The RULES — Can you afford to ignore them?
The following was written essentially to let off steam after various discussions, and is not to be taken as an attempt to bring others around to share my opinions — excellent and worthy as those opinions may be.
THE RULES — Love them? Or leave them?
When it comes to the rules of good writing, there are three different ideas that are likely to trip up the inexperienced writer.
1. You must learn the rules and religiously adhere to them.
2. Once you learn the rules you can throw them away and do whatever you want.
3. A true artist never pays any attention to rules.
Each of these is wrong. The first rule, the only rule that is truly a rule rather than a guideline, the only one you can never afford to ignore is, “Does it work? If not, you must do whatever is necessary to make it work.” If it does work, you can safely push all of the other rules to the back of your mind, right up to the time when something doesn’t.
This, in the end, is what agents and editors care about. They don’t go through a manuscript looking for excessive use of adverbs, adjectives, saidbookisms, passive verbs, head-hopping. If the writing grabs them, pulls them in, doesn’t let them go until the end, none of these things will matter.
Please bear with me, those of you who know what I am going to say next (because I’ve said it so many times before): The purpose of the guidelines that are sometimes known as rules is that when something doesn’t work they can help you identify the reason why. This is where passive verbs, saidbookisms, head-hopping, and the rest may come in. Once you have identified the problem, you have two options. You can change what you have already written to conform to the rules, or figure out what you can do to compensate for what you’ve lost by breaking them. This is why it is not enough to memorize the rules and be able to parrot them back. I would even venture to say that it is more important to understand the rules than to follow them.
The truth is, they are not much use even as guidelines unless you first comprehend the reasoning behind them. What is it that you are supposed to accomplish by following a particular rule? What are the problems that may arise when you don’t, and how can you compensate for them? This is what will free you from a too rigid adherence to the rules. It will also, if you have already elected not to follow one or more of them and it is not working out quite as you expected, help you to figure out what you need to do next to a) restore whatever it is you have sacrificed*, b) get creative and find alternative ways to make it all work, and/or c) drag yourself out of whatever mess you have created for yourself.
As an example I am going to use a book we have already been discussing, and I bet you can guess which one. There is a “rule” that major characters must change and grow. It has been noted (usually by those who don’t like the book) that in The Lord of the Rings — one of the most influential and highly regarded books of the twentieth century — some of the most important characters don’t do this. Aragorn is the one usually singled out. And it is is true that Aragorn is very much the same at the end of the book as he is at the beginning, yet he doesn’t come across as a static character. The reason is that while the character doesn’t change, our knowledge of him does. Throughout the book there is a gradual revelation of his identity, his character, his destiny, and his abilities. Tolkien did not follow this often quoted guideline, but the result is much the same as if he had.

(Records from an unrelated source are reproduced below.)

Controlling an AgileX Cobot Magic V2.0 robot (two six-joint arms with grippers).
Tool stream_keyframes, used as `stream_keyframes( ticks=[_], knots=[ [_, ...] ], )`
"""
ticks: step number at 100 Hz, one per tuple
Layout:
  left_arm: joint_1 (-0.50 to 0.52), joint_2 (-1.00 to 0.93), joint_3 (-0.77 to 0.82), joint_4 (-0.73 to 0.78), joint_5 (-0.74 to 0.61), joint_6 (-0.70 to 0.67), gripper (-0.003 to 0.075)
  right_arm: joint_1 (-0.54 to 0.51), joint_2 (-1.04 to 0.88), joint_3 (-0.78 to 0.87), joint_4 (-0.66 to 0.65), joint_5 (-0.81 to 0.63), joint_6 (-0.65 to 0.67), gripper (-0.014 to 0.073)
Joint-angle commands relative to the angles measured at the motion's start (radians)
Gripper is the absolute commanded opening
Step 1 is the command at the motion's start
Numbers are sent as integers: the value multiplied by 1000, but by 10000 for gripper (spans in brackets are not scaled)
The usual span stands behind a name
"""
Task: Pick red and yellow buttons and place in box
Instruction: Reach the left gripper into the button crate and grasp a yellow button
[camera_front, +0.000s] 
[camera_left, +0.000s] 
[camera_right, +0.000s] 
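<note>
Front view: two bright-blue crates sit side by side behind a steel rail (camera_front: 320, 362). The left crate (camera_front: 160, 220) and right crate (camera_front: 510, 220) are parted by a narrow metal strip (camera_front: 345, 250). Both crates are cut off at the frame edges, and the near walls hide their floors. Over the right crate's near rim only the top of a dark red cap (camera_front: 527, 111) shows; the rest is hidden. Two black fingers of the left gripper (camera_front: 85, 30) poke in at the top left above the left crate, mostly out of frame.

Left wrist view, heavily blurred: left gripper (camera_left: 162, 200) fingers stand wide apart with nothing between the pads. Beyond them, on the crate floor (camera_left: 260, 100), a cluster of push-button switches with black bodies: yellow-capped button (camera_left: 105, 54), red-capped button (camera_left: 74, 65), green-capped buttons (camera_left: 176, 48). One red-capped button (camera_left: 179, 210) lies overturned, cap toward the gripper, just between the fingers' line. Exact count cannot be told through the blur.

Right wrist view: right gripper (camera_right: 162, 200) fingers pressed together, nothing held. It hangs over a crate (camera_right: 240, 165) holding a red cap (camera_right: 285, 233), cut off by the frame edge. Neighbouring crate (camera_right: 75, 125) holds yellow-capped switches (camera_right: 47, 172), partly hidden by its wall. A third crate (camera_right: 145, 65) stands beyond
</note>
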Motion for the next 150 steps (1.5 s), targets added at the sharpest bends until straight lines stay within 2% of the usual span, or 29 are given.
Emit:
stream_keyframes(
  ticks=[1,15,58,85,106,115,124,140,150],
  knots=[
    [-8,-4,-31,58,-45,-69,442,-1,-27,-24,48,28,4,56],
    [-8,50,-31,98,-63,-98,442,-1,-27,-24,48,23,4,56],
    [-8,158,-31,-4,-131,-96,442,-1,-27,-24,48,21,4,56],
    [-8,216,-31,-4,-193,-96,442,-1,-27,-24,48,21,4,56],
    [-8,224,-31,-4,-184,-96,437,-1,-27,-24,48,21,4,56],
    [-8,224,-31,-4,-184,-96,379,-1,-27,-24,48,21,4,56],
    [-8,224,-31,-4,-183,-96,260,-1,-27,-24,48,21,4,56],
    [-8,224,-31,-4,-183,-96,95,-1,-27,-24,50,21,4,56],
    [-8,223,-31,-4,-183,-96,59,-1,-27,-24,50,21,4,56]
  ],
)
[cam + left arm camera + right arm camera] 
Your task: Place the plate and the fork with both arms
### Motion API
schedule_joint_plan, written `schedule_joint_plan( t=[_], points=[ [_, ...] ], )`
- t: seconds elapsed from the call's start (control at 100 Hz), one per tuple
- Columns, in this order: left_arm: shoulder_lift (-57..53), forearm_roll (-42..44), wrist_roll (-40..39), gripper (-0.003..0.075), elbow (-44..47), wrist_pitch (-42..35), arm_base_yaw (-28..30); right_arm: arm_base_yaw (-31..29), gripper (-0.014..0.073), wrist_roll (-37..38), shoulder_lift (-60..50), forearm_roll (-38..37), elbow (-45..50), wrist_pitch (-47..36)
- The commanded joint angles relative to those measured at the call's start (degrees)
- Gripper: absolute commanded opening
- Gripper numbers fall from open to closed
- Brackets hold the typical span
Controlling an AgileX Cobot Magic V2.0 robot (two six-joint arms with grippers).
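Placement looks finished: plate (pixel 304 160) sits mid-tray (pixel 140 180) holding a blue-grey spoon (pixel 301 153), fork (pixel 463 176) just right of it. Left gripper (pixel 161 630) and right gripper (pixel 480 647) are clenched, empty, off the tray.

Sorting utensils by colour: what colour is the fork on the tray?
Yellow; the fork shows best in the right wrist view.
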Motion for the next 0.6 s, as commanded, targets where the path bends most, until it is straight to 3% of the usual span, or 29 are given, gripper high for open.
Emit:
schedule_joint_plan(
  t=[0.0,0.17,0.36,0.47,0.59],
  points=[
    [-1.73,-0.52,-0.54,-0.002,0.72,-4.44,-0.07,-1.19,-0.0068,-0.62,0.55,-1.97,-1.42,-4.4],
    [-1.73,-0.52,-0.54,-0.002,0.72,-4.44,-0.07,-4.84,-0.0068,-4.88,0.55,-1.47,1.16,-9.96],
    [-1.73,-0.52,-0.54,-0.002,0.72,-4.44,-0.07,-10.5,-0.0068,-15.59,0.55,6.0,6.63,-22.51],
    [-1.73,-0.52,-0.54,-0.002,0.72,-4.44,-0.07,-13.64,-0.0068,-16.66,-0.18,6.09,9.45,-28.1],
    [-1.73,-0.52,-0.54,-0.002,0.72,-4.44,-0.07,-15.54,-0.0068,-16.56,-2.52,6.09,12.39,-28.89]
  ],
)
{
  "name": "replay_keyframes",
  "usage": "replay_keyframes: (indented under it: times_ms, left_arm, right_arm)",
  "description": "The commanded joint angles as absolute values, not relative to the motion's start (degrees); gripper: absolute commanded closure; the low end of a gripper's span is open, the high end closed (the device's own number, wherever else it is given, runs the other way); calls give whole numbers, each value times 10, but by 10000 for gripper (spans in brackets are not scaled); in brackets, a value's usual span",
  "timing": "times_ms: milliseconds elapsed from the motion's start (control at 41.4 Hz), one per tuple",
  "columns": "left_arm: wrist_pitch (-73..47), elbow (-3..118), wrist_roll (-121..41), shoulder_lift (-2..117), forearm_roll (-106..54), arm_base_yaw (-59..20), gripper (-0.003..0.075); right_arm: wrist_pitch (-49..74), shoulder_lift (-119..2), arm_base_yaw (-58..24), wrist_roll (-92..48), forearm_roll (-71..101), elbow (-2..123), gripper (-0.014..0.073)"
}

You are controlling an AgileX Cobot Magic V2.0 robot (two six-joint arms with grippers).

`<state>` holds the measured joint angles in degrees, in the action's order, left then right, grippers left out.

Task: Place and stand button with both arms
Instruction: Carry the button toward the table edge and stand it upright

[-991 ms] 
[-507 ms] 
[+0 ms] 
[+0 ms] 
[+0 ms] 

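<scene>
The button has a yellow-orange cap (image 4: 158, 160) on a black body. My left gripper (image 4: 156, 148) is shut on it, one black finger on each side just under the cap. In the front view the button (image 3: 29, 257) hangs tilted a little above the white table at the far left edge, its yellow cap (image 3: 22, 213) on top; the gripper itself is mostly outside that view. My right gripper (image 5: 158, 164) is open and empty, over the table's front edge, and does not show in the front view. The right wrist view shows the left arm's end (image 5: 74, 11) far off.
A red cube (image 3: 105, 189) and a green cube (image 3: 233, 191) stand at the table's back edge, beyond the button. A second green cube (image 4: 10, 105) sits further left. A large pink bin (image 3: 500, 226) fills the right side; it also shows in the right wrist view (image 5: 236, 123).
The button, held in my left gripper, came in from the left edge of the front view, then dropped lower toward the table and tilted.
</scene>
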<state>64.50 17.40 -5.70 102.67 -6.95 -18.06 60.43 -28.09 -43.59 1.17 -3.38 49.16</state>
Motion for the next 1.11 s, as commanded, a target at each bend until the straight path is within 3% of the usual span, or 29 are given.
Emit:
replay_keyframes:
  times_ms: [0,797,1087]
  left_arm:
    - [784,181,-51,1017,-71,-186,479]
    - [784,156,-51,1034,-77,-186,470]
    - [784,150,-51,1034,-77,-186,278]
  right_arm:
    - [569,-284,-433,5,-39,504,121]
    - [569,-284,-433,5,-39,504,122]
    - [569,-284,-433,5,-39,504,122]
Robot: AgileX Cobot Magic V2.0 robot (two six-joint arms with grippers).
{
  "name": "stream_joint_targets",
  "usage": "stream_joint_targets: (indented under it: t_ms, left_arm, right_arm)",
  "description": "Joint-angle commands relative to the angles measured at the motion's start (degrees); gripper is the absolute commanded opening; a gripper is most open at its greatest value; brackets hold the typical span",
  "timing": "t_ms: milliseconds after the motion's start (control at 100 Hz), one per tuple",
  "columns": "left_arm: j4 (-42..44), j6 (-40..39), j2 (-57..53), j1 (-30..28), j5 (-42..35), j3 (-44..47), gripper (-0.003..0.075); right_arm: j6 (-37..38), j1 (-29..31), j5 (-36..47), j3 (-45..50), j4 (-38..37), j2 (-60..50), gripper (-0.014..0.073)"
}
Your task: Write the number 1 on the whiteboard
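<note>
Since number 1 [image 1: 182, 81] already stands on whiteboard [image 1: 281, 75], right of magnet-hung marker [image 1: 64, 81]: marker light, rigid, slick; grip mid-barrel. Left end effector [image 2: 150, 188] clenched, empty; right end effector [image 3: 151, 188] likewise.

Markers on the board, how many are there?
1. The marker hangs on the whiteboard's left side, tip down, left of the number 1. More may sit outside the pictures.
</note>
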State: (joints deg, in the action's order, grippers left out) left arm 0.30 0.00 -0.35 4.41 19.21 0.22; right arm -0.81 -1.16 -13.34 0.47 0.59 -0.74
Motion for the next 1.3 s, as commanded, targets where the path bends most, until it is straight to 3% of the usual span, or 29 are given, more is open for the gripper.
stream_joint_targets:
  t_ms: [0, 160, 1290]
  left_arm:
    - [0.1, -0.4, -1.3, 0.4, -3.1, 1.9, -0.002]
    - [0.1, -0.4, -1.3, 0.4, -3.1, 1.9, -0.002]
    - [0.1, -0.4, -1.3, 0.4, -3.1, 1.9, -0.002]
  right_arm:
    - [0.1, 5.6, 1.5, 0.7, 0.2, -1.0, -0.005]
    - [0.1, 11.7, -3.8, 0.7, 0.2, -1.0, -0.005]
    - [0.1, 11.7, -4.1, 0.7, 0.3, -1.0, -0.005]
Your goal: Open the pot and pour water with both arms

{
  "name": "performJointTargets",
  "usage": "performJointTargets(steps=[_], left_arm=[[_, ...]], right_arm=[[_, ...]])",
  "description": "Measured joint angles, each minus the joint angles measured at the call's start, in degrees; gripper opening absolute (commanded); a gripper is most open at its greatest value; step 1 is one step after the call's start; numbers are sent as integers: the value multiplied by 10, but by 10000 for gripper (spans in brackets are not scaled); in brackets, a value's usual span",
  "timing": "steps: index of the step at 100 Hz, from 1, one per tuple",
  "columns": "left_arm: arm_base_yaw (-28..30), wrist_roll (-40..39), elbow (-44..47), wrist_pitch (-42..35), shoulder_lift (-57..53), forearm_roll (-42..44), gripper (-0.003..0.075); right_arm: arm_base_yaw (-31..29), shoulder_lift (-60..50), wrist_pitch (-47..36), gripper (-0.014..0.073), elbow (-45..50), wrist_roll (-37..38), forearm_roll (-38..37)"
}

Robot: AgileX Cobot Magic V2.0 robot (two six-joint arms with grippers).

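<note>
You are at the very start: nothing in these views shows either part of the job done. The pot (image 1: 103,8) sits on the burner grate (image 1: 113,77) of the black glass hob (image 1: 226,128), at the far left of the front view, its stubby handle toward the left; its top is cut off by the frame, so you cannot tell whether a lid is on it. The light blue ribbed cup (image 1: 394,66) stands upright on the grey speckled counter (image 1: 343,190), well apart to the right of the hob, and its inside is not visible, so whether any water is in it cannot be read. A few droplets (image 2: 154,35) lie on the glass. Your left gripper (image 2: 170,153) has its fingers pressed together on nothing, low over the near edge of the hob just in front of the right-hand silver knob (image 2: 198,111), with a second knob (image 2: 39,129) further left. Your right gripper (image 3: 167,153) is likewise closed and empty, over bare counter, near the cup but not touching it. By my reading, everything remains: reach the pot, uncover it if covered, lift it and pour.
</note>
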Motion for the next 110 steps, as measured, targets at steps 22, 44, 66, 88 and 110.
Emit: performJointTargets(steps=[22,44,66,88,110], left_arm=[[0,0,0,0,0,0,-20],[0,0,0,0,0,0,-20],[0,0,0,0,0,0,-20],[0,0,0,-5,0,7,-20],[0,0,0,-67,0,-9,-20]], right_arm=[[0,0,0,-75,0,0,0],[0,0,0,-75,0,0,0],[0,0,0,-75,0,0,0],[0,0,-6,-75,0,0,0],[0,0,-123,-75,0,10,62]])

Did Tolkien figure this out and do it exactly that way on purpose? Probably not. He never regarded himself as a professional writer. But the story went through numerous drafts and the character of Aragorn emerged through draft after draft, as Tolkien was constantly making changes to the characters and the story. Whether he hit on the right combination by constant experimentation, or because he had the rule in mind and figured out a way around it, doesn’t matter. The important thing is that he stayed with it until he made it work.
As another example, I’ll mention a book that is not so highly regarded: The Da Vinci Code. Plot holes abound; characterization is poor; the prose is uninspired. Yet the book is wildly popular, and even among those who are aware of its faults many say that they found it entertaining. So what did Dan Brown do to make up for these flaws? He played to his strengths, which is something every writer should do. (Only make sure that they really are your strengths, rather than your inclinations.) After a relatively slow beginning, the pace is relentless and the tension is high. Most readers race through the book eager to find out what happens next — they are at the end before they even have time to notice its faults. I know many people who dislike the book, but I have never heard anyone say that they didn’t finish reading it. Even I, who rarely read a book all the way to the end if I don’t like it, read this one to the last word.
Again, whether this was all done by design or whether the writer stumbled onto a winning formula, the fact is that he found it and made use of it.
Of course there are those who have no wish to be successful. They wish to create “high art” and to win accolades for doing so. Despite what some people like to think, it is neither clever nor creative simply to break the rules. Anyone can do that. If a writer does so, it is absurd to expect to get credit merely for trying something risky. That’s where the risk part comes in. If the result is an unfortunate one, others will criticize it. They will say that the work looks amateurish. And they will be right. If you want to be daring and break all the rules, you must do whatever you have to do to make it work, otherwise it’s just posturing. True artists are not content to stop with the job half done.
There remains the question of how to acquire an intimate understanding of the rules. Instinct and experience may carry you a long way. It is possible to teach oneself the rules by trial and error, and internalize them to the point where you know something is wrong without being able to cite the exact rule, though if called on to explain what is wrong and why it’s not working you would have no trouble doing so. But once you know the rules — however it was that you learned them, whether you are entirely self-taught or have honed your skills through participation in many workshops and writers groups — you ignore the rules at your peril. There is a difference between ignoring a rule out of inexperience or a mistaken idea of one’s own genius and deciding not to follow it in order to achieve a particular effect.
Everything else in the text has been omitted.